Eine Initiative hatte vorgeschlagen, Lothar Bisky mit einer Straße oder einem Platz in Potsdam zu würdigen. Unterstützt wird der Vorstoß unter anderem von Politikerinnen und Politikern sowie Persönlichkeiten aus Kultur und Gesellschaft.
Bisky, der 2013 starb, war Mitgründer und langjähriger Vorsitzender der PDS, der heutigen Linken.

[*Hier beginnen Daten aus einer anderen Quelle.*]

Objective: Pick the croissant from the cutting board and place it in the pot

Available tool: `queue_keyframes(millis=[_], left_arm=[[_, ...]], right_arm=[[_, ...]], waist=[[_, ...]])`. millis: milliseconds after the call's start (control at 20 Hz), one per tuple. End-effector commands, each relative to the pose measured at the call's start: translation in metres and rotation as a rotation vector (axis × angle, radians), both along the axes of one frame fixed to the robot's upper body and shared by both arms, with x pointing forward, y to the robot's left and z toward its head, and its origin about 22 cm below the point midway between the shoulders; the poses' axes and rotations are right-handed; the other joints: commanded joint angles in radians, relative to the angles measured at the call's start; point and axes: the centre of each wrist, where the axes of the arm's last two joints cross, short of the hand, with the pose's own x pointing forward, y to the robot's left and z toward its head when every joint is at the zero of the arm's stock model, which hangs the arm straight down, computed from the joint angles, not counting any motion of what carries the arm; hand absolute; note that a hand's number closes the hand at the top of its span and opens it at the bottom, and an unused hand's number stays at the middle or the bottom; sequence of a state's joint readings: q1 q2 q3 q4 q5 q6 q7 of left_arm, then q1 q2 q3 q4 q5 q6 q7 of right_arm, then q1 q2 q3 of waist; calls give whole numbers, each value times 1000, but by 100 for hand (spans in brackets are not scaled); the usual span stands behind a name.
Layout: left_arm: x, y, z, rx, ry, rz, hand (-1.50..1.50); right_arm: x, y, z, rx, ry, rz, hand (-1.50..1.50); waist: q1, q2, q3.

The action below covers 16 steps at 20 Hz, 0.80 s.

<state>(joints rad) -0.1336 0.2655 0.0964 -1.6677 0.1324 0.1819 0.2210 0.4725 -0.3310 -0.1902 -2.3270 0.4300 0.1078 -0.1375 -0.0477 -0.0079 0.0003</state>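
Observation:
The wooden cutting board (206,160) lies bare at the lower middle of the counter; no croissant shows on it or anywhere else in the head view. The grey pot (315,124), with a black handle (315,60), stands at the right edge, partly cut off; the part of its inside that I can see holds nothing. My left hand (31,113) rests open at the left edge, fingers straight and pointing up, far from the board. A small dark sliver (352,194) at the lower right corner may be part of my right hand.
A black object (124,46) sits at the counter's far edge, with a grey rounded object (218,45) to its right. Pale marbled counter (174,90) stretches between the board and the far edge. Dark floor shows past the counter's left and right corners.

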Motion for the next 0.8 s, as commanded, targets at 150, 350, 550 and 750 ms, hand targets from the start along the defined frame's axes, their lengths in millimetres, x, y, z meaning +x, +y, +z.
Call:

Von 1986 bis 1990 leitete er außerdem als Rektor die damalige Hochschule für Film und Fernsehen in Babelsberg.
Aufarbeitungsbeauftragte fordert Prüfung möglicher Stasi-Kontakte
Brandenburgs Landesbeauftragte zur Aufarbeitung der Folgen der kommunistischen Diktatur, Maria Nooke, fordert nun, mögliche Verstrickungen Biskys in das SED-Regime sowie Kontakte zum Ministerium für Staatssicherheit vor einer Entscheidung „lückenlos und transparent“ zu überprüfen.
Hintergrund sind unter anderem Berichte, die nach Bekanntwerden der sogenannten Rosenholzdateien vor mehr als 20 Jahren aufgekommen waren. Damals gab es Vorwürfe über mögliche Kontakte Biskys zur DDR-Staatssicherheit. Bisky selbst hatte entsprechende Vorwürfe zurückgewiesen.
Nooke betont, dass gerade mit Blick auf die Opfer des SED-Regimes eine genaue Aufarbeitung notwendig sei. Straßenbenennungen seien schließlich Ausdruck gesellschaftlicher Werte und Vorbilder.
Auch „Brandenburger Weg“ in der Kritik
Kritisch bewertet die Aufarbeitungsbeauftragte zudem die Würdigung von Biskys Rolle beim sogenannten „Brandenburger Weg“. Die Initiative für eine Benennung hatte unter anderem darauf verwiesen, dass Bisky als Vorsitzender des Stolpe-Untersuchungsausschusses einen neuen Umgang mit politischen DDR-Biografien mitgeprägt habe.
Aus Sicht Nookes sei dieser Umgang jedoch eher zu hinterfragen als zu würdigen. Versäumnisse bei der Aufarbeitung von DDR-Unrecht in den ersten Jahren nach der Wiedervereinigung wirkten in Brandenburg bis heute nach.
Entscheidung liegt bei Potsdams Stadtverordneten
Ob es tatsächlich einmal eine Lothar-Bisky-Straße oder einen Lothar-Bisky-Platz in Potsdam geben wird, ist noch offen.
Vorschläge für neue Straßennamen werden in Potsdam zunächst geprüft. Bei Persönlichkeiten des 20. Jahrhunderts gehört dazu auch die Frage nach möglichen Belastungen durch die Diktaturen zwischen 1933 und 1989. Anschließend beschäftigen sich unter anderem der Kulturausschuss und schließlich die Stadtverordnetenversammlung mit einer möglichen Benennung.